• ABOUT THIS TASK
For the data below, give again exactly the lines from the one containing "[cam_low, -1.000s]" through the one containing "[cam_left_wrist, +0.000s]", both ends included, and no others.

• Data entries
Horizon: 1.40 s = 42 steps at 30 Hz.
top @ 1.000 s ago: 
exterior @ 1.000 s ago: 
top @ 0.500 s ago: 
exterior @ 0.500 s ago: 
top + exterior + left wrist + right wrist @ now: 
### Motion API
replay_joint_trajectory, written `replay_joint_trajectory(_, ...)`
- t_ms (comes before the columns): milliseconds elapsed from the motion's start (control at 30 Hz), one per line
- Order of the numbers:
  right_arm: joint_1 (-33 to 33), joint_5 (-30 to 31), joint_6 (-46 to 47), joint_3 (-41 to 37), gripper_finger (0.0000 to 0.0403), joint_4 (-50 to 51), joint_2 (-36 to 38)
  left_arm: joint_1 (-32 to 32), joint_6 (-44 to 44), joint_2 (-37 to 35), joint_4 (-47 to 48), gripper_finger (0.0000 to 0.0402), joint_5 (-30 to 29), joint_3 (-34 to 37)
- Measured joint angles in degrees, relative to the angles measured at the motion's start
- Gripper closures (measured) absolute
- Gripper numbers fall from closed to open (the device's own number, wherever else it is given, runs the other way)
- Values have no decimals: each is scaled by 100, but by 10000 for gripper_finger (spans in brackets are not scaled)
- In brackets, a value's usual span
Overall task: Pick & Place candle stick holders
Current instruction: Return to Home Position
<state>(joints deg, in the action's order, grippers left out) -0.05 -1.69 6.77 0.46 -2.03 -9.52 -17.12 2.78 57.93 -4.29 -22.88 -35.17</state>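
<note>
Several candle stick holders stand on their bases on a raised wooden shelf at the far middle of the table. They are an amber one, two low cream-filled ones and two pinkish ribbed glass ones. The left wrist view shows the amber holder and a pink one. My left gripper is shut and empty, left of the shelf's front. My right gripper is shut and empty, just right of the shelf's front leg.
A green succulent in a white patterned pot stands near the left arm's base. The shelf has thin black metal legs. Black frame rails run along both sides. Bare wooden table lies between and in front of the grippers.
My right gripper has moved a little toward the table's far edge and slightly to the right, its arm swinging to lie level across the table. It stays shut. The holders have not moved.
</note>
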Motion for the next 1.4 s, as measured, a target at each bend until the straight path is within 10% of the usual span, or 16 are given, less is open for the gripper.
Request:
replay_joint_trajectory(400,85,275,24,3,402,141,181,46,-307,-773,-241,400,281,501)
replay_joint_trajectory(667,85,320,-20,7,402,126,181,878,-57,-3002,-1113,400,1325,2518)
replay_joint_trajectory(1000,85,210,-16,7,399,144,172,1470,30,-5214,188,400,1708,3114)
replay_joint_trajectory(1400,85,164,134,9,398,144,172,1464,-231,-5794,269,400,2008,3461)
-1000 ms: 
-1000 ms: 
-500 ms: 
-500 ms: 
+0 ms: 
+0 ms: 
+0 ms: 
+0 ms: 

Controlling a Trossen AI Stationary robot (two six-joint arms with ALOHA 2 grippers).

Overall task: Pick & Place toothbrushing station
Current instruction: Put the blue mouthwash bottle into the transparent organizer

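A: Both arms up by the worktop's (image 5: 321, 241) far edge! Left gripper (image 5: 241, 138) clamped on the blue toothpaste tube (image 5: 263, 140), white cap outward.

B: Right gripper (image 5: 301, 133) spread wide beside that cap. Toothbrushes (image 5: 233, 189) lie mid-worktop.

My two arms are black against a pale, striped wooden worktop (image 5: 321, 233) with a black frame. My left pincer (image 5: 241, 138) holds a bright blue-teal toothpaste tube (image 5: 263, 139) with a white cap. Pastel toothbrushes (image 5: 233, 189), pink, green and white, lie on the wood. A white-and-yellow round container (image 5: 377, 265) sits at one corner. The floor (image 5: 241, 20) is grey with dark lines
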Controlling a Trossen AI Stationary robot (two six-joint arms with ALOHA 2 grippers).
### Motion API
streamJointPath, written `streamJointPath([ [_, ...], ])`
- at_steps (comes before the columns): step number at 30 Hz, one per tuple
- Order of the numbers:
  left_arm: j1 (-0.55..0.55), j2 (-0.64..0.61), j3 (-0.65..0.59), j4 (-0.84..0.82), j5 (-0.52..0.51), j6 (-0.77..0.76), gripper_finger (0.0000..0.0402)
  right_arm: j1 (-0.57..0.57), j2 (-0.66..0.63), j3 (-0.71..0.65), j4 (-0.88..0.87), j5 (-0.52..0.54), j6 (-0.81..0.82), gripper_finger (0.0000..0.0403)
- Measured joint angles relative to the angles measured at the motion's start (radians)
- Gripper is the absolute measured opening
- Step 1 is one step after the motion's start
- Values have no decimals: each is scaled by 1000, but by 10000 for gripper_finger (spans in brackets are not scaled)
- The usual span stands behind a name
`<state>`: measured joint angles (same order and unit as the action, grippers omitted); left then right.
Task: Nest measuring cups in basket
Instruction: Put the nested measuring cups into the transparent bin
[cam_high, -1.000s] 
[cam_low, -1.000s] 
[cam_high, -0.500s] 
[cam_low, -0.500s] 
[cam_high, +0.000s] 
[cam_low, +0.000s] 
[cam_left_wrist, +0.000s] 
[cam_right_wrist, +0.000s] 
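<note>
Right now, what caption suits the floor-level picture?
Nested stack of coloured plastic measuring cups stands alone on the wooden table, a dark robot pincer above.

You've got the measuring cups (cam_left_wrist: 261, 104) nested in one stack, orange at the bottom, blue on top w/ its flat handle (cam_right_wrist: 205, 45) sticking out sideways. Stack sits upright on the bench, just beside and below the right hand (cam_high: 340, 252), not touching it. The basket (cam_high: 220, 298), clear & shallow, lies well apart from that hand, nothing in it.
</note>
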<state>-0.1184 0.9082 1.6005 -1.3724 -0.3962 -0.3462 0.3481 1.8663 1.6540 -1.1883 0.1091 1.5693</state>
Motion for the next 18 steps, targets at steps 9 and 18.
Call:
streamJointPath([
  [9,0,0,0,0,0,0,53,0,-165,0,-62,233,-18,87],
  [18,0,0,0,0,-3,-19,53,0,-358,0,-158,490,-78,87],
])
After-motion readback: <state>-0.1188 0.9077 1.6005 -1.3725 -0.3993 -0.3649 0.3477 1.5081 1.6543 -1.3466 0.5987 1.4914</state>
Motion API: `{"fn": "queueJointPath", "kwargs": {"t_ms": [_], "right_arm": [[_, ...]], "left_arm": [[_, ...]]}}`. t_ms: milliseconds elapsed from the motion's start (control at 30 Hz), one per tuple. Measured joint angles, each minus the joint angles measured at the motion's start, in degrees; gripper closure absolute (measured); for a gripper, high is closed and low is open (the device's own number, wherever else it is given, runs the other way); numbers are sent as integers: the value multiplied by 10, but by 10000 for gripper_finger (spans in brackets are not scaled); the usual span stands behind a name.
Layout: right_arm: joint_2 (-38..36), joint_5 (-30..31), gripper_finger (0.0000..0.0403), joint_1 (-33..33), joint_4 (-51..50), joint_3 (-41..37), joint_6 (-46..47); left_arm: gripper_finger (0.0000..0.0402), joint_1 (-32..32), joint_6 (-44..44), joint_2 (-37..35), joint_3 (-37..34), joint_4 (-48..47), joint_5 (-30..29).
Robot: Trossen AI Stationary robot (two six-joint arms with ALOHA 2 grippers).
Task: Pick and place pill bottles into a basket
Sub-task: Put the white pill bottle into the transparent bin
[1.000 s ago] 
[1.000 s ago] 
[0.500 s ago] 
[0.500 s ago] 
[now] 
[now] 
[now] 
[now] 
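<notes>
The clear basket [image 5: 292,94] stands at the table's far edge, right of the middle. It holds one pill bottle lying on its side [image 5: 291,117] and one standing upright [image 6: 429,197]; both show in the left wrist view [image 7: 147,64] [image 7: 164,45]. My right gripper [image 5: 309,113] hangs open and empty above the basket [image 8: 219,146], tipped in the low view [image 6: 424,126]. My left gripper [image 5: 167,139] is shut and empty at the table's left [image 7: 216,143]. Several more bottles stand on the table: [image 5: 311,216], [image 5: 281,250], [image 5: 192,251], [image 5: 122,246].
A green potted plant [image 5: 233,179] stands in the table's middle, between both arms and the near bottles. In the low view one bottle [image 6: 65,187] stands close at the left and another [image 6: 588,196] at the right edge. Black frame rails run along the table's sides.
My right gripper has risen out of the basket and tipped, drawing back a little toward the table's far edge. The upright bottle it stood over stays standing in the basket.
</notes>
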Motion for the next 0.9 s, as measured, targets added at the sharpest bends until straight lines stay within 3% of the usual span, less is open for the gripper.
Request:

• ANSWER FOR THIS EXERCISE
[cam_low, -1.000s] 
[cam_high, -0.500s] 
[cam_low, -0.500s] 
[cam_high, +0.000s] 
[cam_low, +0.000s] 
[cam_left_wrist, +0.000s] 

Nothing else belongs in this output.